━━ INPUT MATERIAL

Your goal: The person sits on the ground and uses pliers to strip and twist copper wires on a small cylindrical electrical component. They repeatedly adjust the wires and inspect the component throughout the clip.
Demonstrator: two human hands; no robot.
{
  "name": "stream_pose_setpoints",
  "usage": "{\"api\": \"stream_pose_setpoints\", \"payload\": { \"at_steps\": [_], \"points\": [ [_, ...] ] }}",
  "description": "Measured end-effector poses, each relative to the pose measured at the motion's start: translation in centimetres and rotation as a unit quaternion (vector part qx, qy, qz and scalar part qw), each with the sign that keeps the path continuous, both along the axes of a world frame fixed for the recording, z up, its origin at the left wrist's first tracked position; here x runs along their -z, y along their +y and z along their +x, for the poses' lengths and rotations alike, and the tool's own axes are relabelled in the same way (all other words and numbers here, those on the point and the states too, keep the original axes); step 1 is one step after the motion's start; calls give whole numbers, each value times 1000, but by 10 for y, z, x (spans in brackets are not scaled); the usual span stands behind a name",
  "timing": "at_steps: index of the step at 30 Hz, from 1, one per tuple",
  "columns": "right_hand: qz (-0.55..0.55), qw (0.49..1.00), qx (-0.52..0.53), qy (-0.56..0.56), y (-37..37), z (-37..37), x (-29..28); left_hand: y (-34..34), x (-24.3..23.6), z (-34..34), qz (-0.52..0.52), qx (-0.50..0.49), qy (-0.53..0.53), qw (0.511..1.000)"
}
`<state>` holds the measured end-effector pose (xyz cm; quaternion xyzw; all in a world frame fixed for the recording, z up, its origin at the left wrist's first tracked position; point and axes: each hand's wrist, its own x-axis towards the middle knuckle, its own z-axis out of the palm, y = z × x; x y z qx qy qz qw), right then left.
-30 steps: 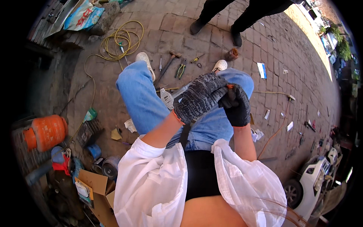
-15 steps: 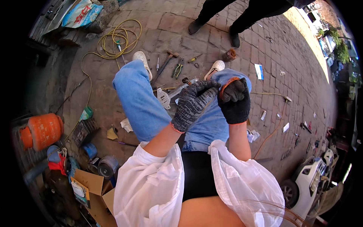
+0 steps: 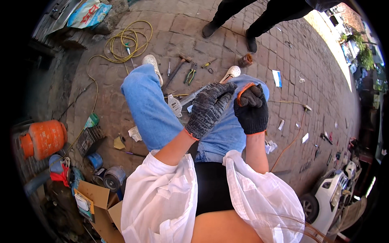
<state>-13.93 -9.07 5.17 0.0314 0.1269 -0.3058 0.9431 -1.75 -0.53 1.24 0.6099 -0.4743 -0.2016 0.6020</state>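
Observation:
My left hand (image 3: 210, 106), in a grey knitted glove, hovers over my lap with thumb and fingers pinched together; whatever they hold is too small to make out. Beside it, above my right knee, my right hand (image 3: 252, 109) wears a dark glove and is closed round a coil of copper wire (image 3: 242, 92), its orange-brown loop showing at the fingers. Partly hidden under my left hand lies a grey metal bar (image 3: 188, 99) with a pale, holed plate (image 3: 175, 106) next to it.
On the brick ground ahead lie a hammer (image 3: 177, 69), pliers (image 3: 190, 74), a screwdriver (image 3: 209, 63) and a rusty cylinder (image 3: 245, 60). A yellow hose (image 3: 121, 48) coils ahead left. An orange gas cylinder (image 3: 46, 139) and cardboard box (image 3: 97, 194) stand left. Another person's legs (image 3: 259, 24) are ahead.
My left hand has turned and its fingers have shifted slightly. My right hand stays almost in place with the copper coil.

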Motion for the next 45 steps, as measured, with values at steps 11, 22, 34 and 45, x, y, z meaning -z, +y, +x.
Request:
{"api": "stream_pose_setpoints", "payload": {
  "at_steps": [11,22,34,45],
  "points": [
    [23,999,24,10,-7,-4,3,3,-17,-3,7,-21,-197,980],
    [54,998,15,0,-7,-1,6,7,-16,8,8,-33,-421,906],
    [60,998,19,20,-3,5,0,6,-4,14,-77,-29,-433,898],
    [26,999,18,26,-3,0,0,6,-15,18,-68,58,-249,964]
  ]
}}
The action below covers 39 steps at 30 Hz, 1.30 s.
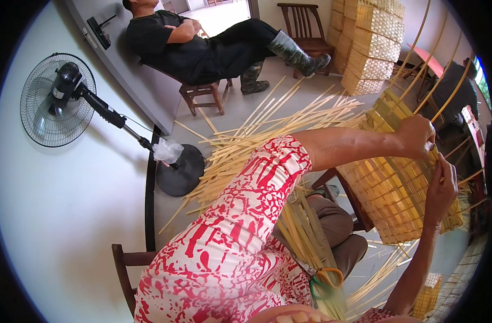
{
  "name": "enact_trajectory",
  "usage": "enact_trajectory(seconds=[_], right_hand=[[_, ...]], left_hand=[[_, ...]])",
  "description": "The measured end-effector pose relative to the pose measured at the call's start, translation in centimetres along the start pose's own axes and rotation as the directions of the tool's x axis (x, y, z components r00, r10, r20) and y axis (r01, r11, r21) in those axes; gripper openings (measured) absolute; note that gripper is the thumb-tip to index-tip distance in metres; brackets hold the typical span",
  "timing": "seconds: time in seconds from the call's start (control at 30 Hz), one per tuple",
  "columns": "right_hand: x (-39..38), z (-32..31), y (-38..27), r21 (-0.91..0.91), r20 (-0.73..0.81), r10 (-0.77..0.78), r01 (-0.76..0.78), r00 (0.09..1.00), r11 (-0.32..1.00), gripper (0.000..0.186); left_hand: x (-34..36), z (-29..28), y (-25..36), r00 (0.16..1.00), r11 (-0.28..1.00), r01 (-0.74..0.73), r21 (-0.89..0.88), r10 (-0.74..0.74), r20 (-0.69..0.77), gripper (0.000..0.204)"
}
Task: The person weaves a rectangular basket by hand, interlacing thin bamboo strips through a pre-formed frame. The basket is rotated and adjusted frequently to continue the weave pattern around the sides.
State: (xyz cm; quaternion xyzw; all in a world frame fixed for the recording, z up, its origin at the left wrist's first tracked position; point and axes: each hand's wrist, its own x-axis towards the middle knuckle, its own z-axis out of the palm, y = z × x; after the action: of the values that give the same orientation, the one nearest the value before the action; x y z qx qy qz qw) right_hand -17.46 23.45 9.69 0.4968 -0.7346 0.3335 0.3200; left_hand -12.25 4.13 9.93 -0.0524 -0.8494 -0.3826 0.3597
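Observation:
A partly woven bamboo basket with long upright stakes leans at the right. My left hand reaches across to its upper part, fingers curled on a bamboo strip there. Just below, my right hand pinches at that strip, with the fingertips close to those of my left hand. On my lap, loose flat strips lie with scissors that have orange and green handles. Part of the basket is hidden behind my hands and left forearm.
A standing fan is at the left. A person in boots sits by the door. Cut strips cover part of the floor. Stacked baskets stand near a wooden chair. Another person sits at the far right.

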Motion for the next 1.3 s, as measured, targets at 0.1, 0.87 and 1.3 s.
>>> enact_trajectory(seconds=[0.1,0.87,1.3], right_hand=[[0.1,-0.1,0.1,0.001,0.002,0.050,-0.050,0.999,0.999,0.018],[-1.3,0.6,0.6,0.193,-0.026,0.239,-0.230,0.971,0.954,0.018],[-0.1,0.9,-1.5,0.171,-0.160,0.195,-0.167,0.968,0.971,0.007]], left_hand=[[-0.1,-0.5,0.2,1.000,1.000,-0.008,0.013,0.008,-0.001,0.011],[-0.4,-0.4,-0.3,0.999,0.999,-0.037,0.023,0.038,-0.029,0.011],[-0.1,-3.7,0.2,0.861,0.865,-0.486,0.125,0.498,-0.105,0.018]])
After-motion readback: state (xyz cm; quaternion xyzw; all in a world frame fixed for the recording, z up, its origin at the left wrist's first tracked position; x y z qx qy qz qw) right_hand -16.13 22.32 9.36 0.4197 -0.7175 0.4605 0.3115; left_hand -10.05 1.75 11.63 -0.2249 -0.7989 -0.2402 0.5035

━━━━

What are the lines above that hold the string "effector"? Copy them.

• YOUR SOLUTION
  "description": "Measured end-effector poses, each relative to the pose measured at the motion's start: translation in centimetres and rotation as a unit quaternion (vector part qx, qy, qz and scalar part qw), each with the sign that keeps the path continuous, both along the axes of a world frame fixed for the recording, z up, its origin at the left wrist's first tracked position; here x runs along their -z, y along their +y and z along their +x, for the poses' lengths and rotations alike, and the tool's own axes are relabelled in the same way (all other words and numbers here, those on the point and the states too, keep the original axes); step 1 is one step after the motion's start; calls give whole numbers, each value times 1000, but by 10 for y, z, x (spans in brackets are not scaled); the usual span stands behind a name",
`<state>` holds the measured end-effector pose (xyz cm; quaternion xyzw; all in a world frame fixed for the recording, z up, its origin at the left wrist's first tracked position; point and axes: each hand's wrist, its own x-axis towards the middle knuckle, its own z-axis out of the palm, y = z × x; x y z qx qy qz qw), right then left.
  "description": "The measured end-effector pose relative to the pose measured at the call's start, translation in centimetres along the start pose's own axes and rotation as the directions of the tool's x axis (x, y, z components r00, r10, r20) and y axis (r01, r11, r21) in those axes; gripper openings (measured) absolute; note that gripper is the thumb-tip to index-tip distance in metres; brackets hold the typical span",

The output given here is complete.